(Data entries)
--------------------------------

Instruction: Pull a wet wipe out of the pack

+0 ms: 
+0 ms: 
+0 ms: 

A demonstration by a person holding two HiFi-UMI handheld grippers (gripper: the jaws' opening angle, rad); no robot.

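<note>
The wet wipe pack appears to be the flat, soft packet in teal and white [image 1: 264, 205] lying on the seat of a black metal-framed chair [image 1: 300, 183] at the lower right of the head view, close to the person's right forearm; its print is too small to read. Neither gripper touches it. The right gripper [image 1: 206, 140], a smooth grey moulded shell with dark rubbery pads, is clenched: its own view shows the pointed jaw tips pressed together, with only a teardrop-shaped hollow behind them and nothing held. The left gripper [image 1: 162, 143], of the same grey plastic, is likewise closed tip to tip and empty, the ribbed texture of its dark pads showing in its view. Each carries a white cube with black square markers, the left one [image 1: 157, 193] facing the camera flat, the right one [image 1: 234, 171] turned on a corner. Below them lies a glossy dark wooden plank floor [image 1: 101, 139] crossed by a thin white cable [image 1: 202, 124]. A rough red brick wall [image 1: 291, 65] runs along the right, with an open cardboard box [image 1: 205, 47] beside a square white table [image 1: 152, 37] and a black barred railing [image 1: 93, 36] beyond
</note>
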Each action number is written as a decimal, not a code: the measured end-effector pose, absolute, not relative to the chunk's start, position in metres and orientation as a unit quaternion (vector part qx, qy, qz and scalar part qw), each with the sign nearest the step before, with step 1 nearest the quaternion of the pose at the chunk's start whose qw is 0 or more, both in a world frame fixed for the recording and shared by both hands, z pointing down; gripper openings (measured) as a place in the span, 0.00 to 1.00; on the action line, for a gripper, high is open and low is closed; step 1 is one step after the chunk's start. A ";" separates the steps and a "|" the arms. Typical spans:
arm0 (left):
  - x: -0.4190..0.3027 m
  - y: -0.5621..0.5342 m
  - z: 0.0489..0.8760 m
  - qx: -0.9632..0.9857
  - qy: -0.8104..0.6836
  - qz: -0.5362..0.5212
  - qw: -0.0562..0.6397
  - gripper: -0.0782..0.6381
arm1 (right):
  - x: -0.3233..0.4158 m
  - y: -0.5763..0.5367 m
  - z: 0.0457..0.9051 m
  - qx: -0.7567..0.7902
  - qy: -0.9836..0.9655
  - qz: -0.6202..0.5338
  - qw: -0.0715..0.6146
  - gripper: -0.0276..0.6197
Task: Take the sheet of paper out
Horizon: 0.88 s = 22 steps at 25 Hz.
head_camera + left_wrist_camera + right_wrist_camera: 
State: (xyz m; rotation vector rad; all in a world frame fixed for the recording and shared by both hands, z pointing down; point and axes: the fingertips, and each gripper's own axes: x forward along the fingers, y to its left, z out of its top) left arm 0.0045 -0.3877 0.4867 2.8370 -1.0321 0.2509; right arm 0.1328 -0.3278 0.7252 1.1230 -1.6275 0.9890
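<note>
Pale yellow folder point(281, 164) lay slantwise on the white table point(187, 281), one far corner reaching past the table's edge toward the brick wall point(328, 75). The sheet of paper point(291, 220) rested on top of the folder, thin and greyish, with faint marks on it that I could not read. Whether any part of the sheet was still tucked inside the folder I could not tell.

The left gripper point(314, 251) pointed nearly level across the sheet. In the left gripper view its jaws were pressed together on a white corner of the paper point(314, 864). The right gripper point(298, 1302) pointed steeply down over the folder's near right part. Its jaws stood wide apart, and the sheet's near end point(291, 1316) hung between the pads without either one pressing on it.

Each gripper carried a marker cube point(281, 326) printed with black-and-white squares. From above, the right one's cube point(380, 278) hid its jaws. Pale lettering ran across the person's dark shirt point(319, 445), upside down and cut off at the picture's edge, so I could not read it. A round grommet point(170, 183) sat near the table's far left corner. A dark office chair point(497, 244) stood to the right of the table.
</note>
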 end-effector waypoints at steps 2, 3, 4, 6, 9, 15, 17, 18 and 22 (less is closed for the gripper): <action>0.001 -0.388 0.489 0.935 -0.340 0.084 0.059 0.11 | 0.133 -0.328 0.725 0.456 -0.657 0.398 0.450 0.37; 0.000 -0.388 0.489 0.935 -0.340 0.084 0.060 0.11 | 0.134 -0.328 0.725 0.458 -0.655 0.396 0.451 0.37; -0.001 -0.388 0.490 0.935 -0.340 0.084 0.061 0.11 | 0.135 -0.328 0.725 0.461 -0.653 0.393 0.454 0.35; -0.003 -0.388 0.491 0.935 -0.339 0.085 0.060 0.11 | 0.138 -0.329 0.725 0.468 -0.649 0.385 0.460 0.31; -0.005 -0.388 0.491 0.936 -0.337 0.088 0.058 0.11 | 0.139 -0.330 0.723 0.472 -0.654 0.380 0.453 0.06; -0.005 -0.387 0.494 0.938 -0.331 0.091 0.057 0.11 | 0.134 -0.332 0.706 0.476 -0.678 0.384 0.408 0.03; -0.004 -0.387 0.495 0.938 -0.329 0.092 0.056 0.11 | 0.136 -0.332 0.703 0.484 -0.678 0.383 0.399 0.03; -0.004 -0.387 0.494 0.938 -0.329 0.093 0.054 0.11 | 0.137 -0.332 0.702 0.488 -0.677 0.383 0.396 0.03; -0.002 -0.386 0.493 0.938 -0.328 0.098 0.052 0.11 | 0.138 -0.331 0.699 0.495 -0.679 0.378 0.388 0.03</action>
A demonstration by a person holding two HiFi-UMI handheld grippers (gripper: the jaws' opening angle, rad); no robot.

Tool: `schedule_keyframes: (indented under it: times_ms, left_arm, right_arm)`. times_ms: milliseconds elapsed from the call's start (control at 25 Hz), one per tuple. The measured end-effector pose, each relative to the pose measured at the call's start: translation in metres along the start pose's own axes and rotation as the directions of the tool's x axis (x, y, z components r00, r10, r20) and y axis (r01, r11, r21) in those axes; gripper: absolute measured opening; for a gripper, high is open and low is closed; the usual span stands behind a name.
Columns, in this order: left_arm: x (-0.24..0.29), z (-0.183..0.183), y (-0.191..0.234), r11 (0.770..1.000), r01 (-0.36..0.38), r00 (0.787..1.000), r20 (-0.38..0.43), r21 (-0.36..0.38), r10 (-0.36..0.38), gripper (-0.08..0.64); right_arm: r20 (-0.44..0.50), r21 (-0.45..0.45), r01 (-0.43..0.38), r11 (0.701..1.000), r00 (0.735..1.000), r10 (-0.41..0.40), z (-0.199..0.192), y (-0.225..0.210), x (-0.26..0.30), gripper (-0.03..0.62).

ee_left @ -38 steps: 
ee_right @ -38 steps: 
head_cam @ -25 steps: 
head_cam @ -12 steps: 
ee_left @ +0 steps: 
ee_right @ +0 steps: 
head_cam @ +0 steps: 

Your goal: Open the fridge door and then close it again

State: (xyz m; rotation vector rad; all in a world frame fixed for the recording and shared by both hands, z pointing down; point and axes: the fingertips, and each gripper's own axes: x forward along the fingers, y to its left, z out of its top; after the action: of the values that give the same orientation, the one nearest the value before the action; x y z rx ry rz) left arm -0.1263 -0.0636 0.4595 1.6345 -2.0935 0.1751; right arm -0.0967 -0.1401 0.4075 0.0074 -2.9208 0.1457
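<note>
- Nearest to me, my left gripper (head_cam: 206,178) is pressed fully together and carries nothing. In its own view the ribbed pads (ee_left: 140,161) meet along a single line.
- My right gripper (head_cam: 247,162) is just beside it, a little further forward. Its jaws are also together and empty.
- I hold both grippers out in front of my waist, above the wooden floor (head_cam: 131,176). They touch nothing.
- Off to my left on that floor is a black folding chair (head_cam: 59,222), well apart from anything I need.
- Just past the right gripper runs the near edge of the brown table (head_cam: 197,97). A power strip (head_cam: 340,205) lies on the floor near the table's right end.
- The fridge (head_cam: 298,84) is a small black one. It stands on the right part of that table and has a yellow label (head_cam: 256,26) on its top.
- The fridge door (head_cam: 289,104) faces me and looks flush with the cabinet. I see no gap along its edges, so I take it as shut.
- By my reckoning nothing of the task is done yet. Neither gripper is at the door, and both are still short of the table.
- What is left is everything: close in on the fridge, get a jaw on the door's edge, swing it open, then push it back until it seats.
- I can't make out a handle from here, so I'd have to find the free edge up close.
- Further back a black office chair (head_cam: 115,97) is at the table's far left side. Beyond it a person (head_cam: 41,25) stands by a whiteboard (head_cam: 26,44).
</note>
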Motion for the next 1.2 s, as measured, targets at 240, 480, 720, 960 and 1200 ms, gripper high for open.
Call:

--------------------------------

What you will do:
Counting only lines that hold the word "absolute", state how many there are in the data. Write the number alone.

Exercise output:
2